Alpha Thalassaemia Screen« Back to test list
There are two alpha globin genes (HBA1 and HBA2) which produce proteins which contribute to haemoglobin. Patients normally have 4 copies of the HBA gene, two from each parent. Mutations in these genes can cause alpha thalassaemia (of varying severity) or result in no clinical abnormality (being a unaffected carrier for thalassaemia). Deletions affecting the HBA genes are the most common cause of alpha thalassaemia, although rare non-deletional mutations may also cause the disease. Patients can also have extra copies of the HBA gene, which may have clinical implications.
This test detects deletions of the HBA genes which contribute to >90% of alpha thalassaemia diagnoses. The test also detects extra copies of the HBA genes and the most common non-deletional HBA gene mutation, which causes Hb Constant Springs. The result can have diagnostic and familial implications.
A normal test result indicates that the patient is unlikely to be a carrier for thalassaemia but does not exclude the possibility.
The presence of deletions that affect 1 – 2 copies of the HBA genes are unlikely to have significant clinical features of thalassaemia and indicates that the patient is a carrier for alpha thalassaemia.
The presence of deletions that affect 3 – 4 copies of the HBA genes is associated with clinical features of alpha thalassaemia.
Extra copies of the HBA genes are only relevant if the patient also inherits beta thalassaemia, as more severe clinical features of this disease may result.
The presence of the Constant Spring mutation on its own indicates the patient is a carrier for alpha thalassaemia.
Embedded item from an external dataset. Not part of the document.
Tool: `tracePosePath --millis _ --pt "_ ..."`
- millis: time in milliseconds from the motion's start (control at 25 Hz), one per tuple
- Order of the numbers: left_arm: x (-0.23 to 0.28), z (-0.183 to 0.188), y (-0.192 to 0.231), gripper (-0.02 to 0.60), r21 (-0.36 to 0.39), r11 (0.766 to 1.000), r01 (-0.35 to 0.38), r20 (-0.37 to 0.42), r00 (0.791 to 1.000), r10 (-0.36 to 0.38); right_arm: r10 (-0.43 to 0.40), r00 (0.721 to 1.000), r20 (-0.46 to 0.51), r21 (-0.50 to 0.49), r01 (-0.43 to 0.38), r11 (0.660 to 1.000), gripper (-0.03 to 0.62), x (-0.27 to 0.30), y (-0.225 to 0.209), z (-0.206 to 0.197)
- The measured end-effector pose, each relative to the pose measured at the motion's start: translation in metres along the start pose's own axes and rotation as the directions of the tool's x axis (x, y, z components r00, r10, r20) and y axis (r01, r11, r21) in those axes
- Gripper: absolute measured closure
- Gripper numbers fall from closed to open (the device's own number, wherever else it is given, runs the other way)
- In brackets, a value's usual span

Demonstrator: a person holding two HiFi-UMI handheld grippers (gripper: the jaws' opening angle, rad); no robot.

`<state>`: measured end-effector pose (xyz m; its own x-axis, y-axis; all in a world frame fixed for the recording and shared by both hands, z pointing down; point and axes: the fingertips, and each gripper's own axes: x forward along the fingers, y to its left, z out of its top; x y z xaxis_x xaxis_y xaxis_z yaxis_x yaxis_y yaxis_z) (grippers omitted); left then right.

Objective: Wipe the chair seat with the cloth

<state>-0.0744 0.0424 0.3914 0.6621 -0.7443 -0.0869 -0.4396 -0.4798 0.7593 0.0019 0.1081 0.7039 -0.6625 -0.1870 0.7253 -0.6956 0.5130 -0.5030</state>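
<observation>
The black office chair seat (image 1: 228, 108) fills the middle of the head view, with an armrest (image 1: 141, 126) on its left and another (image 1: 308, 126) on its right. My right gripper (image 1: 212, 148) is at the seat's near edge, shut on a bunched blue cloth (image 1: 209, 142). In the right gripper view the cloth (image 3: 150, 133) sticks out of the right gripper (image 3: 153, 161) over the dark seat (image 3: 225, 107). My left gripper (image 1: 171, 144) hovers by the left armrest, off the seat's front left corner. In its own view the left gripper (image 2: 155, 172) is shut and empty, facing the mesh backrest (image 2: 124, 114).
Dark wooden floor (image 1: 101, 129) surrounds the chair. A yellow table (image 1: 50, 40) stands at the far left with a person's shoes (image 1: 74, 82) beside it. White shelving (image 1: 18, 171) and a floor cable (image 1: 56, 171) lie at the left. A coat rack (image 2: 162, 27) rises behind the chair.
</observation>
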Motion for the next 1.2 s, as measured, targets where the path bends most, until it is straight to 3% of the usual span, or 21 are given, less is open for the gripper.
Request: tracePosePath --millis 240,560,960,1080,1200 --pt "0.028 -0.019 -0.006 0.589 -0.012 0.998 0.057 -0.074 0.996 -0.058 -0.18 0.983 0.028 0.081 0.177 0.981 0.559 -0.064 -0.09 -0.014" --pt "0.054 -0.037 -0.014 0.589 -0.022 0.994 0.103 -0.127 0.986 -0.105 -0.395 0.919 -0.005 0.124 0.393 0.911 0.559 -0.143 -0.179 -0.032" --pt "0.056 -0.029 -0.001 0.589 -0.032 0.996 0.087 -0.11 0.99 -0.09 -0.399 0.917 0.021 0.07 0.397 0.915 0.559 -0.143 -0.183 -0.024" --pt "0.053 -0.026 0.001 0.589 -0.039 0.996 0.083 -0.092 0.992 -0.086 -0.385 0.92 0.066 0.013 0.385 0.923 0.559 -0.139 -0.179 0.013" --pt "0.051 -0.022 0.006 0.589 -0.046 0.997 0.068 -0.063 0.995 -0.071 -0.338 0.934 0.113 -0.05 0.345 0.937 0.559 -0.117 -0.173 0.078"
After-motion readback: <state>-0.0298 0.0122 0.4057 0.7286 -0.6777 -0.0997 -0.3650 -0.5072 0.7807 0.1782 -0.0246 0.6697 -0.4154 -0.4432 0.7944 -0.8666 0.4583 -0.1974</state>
The presence of deletions affecting 2 – 3 copies of the HBA genes along with the Constant Springs mutation is associated with clinical features of alpha thalassaemia.
This assay is a genetic test for heritable mutations. It may raise issues of ethics or consent that are different from most other investigations ordered in the routine care of a patient. The interpretation of the result may be dependent on the family history and the interpretation of other studies.
This is an assay for heritable mutations. It may raise issues of ethics or consent that are different from most other investigations ordered in the routine care of a patient. The interpretation of the result may also be dependent on the family history and the interpretation of other studies.
Multiplex Ligation Probe Amplification (MLPA) analysis of the HBA1 and HBA2 genes.
This test can be requested by any medical practitioner. Please include details of relevant investigations (see below).
4 mL blood in EDTA (separate tube required). Specimens may be collected by the requesting practitioner or at any Sonic Healthcare pathology collection centre.
To help ensure the quality of the test, a genetic test should be done with a dedicated sample whenever possible i.e. a sample collected specifically for that test rather than a sample that is used for multiple tests.
We also recommend that the patient or another adult check the labelling of request forms and sample tubes.
This test should be preceded by a review of red blood cell indices and morphology (FBC, MCV, MCH, HbH inclusions), exclusion of Fe deficiency anaemia (Fe studies, ferritin) and investigation for abnormal haemoglobins (Hb-electrophoresis, HbF and HBA2 levels).